FIG. 4 is a flowchart illustrating an example of processing for an information processing method using the information processing apparatus in the first embodiment. It should be noted that the operations of the respective steps in the flowchart of FIG. 4 are sequentially executed by causing a CPU, which serves as a computer of the information processing apparatus 1, to execute a computer program that is stored on a memory.

It should be noted that the processing procedure of the flowchart to be described hereinafter is not limited to the illustrated example, and any combination of procedures, consolidation of multiple processes, or segmentation of processes is possible as long as the results of the present embodiment are satisfied. Additionally, each process may be individually extracted to function as a single functional element and may be used in combination with processing other than the illustrated processing.

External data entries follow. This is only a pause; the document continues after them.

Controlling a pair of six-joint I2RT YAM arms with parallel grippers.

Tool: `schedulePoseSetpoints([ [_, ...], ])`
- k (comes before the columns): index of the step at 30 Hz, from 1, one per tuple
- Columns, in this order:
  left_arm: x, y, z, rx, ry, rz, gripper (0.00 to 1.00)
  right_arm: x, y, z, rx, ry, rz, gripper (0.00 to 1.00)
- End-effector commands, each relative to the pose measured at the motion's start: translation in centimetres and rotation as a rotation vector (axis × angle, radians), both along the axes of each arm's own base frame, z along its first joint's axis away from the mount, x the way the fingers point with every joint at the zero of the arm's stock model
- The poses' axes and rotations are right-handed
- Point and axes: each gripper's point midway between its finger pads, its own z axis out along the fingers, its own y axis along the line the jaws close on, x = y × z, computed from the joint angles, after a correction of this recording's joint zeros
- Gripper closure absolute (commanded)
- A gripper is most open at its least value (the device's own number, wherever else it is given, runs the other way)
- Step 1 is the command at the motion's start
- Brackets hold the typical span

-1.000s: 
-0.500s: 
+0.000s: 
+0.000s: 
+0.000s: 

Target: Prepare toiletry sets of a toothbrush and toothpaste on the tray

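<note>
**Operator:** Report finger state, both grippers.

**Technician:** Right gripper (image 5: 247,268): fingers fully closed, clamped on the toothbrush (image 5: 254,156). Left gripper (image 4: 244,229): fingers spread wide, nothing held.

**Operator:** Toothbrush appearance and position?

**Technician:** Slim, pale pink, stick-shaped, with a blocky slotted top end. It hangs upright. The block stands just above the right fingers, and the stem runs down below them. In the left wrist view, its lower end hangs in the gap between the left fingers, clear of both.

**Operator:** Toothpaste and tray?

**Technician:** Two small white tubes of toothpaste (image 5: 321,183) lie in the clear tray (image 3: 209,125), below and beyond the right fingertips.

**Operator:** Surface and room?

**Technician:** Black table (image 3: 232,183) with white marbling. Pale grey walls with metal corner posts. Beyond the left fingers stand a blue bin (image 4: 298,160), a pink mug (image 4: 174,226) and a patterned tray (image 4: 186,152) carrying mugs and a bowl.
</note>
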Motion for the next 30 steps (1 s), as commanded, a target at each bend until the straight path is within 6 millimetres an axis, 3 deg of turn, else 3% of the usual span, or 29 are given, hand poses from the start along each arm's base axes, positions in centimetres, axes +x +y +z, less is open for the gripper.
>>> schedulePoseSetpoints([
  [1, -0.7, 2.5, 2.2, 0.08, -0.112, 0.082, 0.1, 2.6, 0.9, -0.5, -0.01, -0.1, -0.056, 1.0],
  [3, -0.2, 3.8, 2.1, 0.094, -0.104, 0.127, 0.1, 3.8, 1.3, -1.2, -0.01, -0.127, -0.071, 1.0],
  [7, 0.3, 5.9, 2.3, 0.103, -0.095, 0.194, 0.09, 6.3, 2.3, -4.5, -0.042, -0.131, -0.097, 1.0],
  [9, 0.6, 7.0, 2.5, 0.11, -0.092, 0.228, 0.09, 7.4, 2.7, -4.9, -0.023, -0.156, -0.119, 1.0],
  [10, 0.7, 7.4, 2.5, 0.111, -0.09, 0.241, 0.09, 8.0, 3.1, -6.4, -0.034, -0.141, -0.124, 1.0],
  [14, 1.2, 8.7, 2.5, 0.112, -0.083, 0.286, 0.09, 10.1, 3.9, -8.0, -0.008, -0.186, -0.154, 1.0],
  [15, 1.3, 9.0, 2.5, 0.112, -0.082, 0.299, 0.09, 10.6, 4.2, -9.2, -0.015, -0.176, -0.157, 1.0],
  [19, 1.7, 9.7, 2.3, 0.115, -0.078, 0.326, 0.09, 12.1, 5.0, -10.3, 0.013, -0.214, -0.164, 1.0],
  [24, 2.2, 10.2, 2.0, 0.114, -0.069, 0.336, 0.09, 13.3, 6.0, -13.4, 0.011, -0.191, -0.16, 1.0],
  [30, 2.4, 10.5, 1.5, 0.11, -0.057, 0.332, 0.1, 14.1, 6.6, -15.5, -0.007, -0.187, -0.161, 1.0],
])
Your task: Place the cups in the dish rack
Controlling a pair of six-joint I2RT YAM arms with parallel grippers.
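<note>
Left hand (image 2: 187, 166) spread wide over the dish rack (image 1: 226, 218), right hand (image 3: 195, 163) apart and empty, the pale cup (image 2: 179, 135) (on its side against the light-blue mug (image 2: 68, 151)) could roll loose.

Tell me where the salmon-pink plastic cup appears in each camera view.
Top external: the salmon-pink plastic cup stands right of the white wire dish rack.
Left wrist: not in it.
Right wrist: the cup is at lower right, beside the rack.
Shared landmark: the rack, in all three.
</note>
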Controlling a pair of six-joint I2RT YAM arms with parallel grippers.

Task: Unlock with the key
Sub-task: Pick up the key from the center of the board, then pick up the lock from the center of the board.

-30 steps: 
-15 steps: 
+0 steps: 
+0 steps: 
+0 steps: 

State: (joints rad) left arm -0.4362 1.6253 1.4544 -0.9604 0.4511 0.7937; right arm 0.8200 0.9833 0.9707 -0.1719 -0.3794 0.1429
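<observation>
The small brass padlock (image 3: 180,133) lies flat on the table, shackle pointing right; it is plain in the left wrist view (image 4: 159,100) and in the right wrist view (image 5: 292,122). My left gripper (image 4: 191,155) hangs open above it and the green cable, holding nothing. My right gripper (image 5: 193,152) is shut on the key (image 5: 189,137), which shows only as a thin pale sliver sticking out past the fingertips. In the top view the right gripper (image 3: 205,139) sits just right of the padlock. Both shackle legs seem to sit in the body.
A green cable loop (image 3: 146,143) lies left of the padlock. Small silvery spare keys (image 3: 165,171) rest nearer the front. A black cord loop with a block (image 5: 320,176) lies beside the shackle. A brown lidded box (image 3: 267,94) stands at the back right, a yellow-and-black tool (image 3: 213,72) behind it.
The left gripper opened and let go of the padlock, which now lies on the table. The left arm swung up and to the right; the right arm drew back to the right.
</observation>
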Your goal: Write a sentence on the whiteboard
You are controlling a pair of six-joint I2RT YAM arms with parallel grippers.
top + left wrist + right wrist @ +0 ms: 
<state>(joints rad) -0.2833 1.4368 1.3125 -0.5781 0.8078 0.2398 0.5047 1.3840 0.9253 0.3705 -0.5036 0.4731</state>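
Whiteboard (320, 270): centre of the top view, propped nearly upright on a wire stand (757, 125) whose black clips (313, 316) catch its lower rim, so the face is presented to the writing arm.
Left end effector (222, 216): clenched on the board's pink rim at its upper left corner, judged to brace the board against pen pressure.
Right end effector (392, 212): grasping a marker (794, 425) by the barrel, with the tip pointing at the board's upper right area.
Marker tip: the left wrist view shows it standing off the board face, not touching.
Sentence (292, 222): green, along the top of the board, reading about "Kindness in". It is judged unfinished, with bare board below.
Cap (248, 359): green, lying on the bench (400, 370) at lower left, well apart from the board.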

In a case in which an instruction to display virtual content is input from a user by an input unit (not illustrated) of the MR system 2, the processing flow of FIG. 4 starts. Then, in step S1010, initialization processing is performed to bring the information processing apparatus 1 into an operable state.

Note that in the present embodiment, virtual content is generated or updated using a generative AI in step S1040 and step S1050. Therefore, in step S1010, each of the generation unit 102 and the update unit 103 performs processing of loading the structure data and weight parameters for this generative AI model onto a memory.

In step S1020, the environment information acquisition unit 101 acquires environment information from the external device 104. Here, the environment information includes the positions of objects that exist in the environment and the categories of the objects, and in the present embodiment, the environment information is information that is continuously updated in real time by the MR system 2, which serves as the external device. It should be noted that step S1020 functions as an environment information acquisition step of acquiring environment information relating to the environment.

In step S1030, the generation unit 102 determines whether or not the virtual content has already been generated. In a case in which the virtual content has not been generated, the process proceeds to step S1040. In a case in which the virtual content has already been generated, the process proceeds to step S1050.

In step S1040, the generation unit 102 generates virtual content by using the environment information acquired from the external device 104 by the environment information acquisition unit 101. In the present embodiment, to generate virtual content, the method that is described in Non-Patent Literature 1 is used, in which text information (hereinafter, referred to as a “prompt”) is input and a three-dimensional model is generated. In this context, step S1040 functions as a generation step of generating virtual content based on the environment information.

In this step, first, the number of buildings that are included in the environment information is tabulated for each category, and a prompt instructing the generation of a building that harmonizes with the landscape in which the category that has the maximum number of buildings is most common.

As an example, in a case in which the category that has the maximum number of buildings is “temple,” a character string such as “generate a three-dimensional model of a building that harmonizes with a landscape in which a large number of temples are present” is generated as the prompt.

Next, the prompt that has been generated is input into the generative AI model, a three-dimensional model is generated, and the process proceeds to step S1060. As described above, in the present embodiment, the generation unit generates text information (prompts) for generating virtual content that harmonizes with the environment based on information relating to the environment, and generates virtual content based on the text information (prompt) by using the generative AI model.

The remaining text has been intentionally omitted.